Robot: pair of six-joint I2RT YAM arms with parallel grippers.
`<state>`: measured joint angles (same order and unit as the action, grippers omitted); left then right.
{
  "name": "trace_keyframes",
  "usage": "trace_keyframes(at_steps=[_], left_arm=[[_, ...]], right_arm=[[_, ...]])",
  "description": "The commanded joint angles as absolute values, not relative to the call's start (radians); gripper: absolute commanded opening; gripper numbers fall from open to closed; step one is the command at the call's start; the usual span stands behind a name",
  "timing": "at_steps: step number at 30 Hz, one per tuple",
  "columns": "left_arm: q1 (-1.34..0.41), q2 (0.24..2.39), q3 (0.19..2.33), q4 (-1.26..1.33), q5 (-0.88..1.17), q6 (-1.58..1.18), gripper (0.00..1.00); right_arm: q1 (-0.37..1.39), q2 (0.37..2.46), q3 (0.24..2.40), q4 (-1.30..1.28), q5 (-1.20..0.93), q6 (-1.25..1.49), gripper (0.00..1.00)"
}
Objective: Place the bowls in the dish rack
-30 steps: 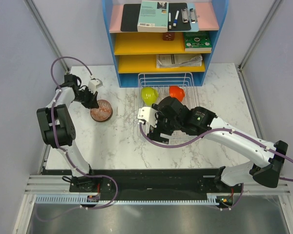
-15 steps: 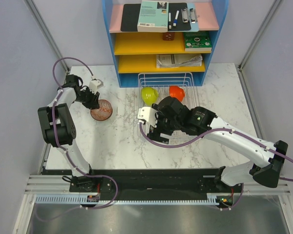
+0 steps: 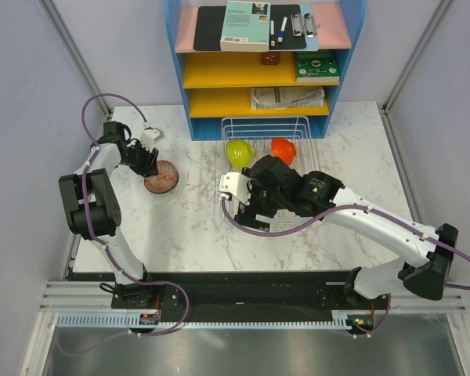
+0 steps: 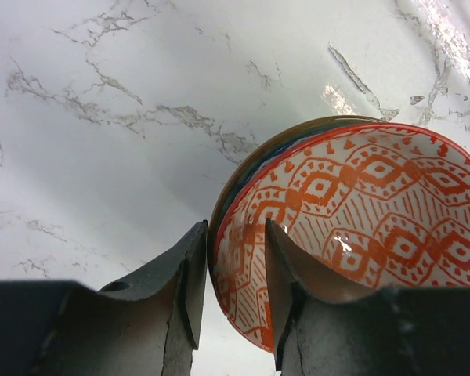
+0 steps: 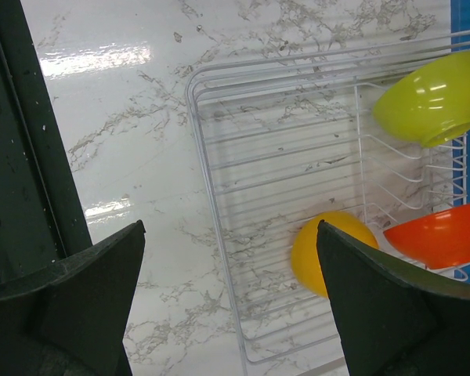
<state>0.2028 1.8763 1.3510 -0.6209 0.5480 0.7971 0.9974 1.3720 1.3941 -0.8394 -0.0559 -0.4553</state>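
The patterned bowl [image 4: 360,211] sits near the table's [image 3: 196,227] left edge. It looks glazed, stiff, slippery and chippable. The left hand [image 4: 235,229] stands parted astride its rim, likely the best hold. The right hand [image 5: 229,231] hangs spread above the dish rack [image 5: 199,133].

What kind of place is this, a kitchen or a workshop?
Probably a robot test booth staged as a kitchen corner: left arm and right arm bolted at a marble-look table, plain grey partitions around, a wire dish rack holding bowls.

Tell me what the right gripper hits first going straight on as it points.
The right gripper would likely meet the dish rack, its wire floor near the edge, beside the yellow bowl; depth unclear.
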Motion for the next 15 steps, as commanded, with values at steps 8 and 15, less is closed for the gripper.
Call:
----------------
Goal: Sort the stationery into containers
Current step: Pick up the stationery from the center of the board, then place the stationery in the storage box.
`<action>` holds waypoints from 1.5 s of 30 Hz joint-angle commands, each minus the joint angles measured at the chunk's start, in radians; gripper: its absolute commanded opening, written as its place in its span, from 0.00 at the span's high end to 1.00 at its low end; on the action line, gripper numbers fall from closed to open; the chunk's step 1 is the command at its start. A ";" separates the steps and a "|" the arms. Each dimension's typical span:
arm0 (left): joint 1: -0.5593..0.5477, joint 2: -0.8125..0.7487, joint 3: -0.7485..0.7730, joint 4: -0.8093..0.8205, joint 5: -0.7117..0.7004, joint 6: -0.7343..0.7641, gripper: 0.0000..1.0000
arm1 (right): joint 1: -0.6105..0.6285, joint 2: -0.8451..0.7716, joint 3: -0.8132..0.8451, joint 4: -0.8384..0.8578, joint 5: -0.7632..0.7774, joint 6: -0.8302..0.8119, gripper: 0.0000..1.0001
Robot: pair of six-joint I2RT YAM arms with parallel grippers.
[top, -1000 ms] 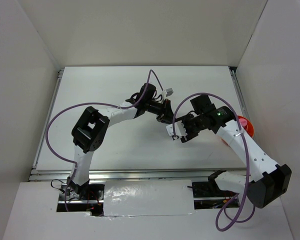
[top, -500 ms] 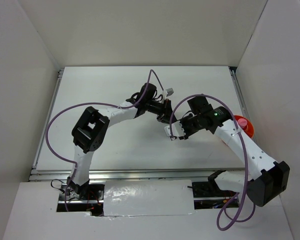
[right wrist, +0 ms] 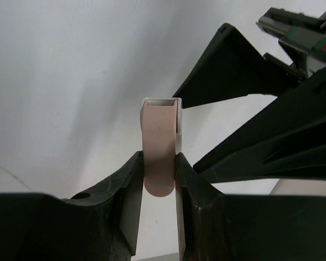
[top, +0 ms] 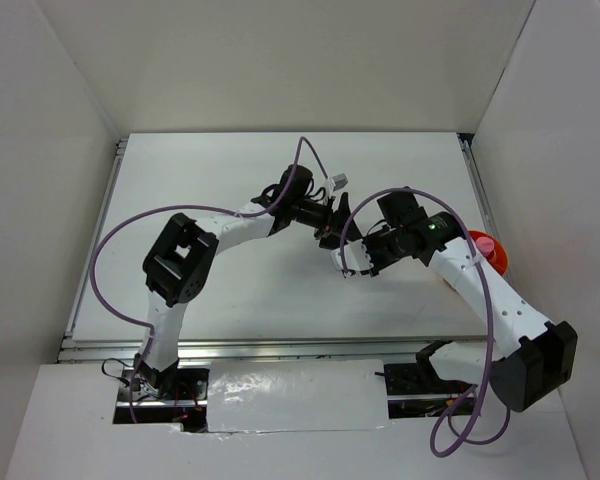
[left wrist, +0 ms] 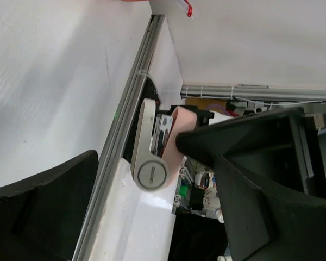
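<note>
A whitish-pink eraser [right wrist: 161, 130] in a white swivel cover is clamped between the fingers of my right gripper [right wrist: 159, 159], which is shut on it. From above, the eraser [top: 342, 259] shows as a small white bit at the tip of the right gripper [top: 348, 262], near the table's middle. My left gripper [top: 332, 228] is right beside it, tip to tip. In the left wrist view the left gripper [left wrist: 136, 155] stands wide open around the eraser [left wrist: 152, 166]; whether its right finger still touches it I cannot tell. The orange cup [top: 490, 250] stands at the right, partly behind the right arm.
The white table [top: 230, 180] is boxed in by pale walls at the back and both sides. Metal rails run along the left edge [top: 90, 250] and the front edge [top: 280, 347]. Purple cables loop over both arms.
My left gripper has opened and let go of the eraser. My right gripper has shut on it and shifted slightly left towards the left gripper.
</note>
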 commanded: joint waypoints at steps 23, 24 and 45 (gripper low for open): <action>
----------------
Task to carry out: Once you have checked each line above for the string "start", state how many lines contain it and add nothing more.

Answer section: 2